> **Dataset section**:
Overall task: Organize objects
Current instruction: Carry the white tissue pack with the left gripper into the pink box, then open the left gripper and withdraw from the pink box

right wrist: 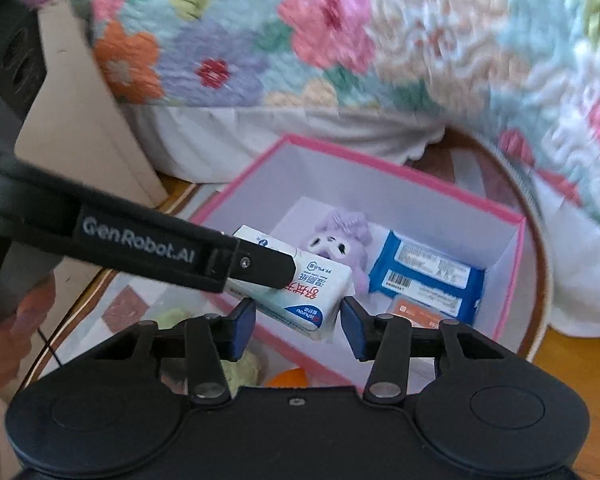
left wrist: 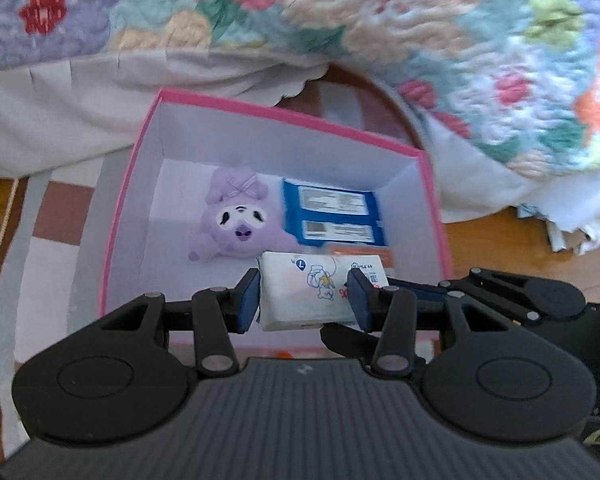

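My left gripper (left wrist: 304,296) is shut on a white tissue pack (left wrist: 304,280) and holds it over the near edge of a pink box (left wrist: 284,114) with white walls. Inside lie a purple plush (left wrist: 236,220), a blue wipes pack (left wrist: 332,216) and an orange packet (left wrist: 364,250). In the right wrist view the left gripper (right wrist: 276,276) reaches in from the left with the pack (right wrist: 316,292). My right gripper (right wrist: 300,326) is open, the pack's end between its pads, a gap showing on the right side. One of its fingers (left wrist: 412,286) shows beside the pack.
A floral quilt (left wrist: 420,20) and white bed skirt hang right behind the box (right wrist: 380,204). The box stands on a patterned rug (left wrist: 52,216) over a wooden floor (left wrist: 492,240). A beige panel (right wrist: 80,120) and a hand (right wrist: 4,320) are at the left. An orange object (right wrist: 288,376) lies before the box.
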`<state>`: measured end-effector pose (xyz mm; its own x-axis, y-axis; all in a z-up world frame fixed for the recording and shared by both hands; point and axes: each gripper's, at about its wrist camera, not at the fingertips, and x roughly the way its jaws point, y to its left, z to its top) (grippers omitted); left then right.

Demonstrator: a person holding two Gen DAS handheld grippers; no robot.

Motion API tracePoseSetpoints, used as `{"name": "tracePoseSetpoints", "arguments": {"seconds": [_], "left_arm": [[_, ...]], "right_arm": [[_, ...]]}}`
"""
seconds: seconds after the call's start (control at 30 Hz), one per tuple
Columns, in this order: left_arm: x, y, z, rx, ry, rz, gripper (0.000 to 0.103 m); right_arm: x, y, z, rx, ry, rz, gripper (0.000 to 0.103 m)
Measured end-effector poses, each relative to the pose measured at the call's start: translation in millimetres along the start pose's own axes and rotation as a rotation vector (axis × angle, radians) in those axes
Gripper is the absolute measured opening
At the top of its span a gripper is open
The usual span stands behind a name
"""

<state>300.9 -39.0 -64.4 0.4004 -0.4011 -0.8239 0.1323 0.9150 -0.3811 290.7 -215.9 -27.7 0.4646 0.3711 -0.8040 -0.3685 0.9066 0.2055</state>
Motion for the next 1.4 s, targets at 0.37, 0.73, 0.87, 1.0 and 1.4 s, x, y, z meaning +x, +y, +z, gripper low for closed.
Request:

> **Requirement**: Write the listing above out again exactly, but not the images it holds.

> **Solution for this exercise**:
Overall task: Organize objects
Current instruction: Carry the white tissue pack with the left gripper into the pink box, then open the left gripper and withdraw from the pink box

right wrist: 
left wrist: 

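My left gripper (left wrist: 304,296) is shut on a white tissue pack (left wrist: 304,280) and holds it over the near edge of a pink box (left wrist: 284,114) with white walls. Inside lie a purple plush (left wrist: 236,220), a blue wipes pack (left wrist: 332,216) and an orange packet (left wrist: 364,250). In the right wrist view the left gripper (right wrist: 276,276) reaches in from the left with the pack (right wrist: 316,292). My right gripper (right wrist: 300,326) is open, the pack's end between its pads, a gap showing on the right side. One of its fingers (left wrist: 412,286) shows beside the pack.
A floral quilt (left wrist: 420,20) and white bed skirt hang right behind the box (right wrist: 380,204). The box stands on a patterned rug (left wrist: 52,216) over a wooden floor (left wrist: 492,240). A beige panel (right wrist: 80,120) and a hand (right wrist: 4,320) are at the left. An orange object (right wrist: 288,376) lies before the box.
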`<state>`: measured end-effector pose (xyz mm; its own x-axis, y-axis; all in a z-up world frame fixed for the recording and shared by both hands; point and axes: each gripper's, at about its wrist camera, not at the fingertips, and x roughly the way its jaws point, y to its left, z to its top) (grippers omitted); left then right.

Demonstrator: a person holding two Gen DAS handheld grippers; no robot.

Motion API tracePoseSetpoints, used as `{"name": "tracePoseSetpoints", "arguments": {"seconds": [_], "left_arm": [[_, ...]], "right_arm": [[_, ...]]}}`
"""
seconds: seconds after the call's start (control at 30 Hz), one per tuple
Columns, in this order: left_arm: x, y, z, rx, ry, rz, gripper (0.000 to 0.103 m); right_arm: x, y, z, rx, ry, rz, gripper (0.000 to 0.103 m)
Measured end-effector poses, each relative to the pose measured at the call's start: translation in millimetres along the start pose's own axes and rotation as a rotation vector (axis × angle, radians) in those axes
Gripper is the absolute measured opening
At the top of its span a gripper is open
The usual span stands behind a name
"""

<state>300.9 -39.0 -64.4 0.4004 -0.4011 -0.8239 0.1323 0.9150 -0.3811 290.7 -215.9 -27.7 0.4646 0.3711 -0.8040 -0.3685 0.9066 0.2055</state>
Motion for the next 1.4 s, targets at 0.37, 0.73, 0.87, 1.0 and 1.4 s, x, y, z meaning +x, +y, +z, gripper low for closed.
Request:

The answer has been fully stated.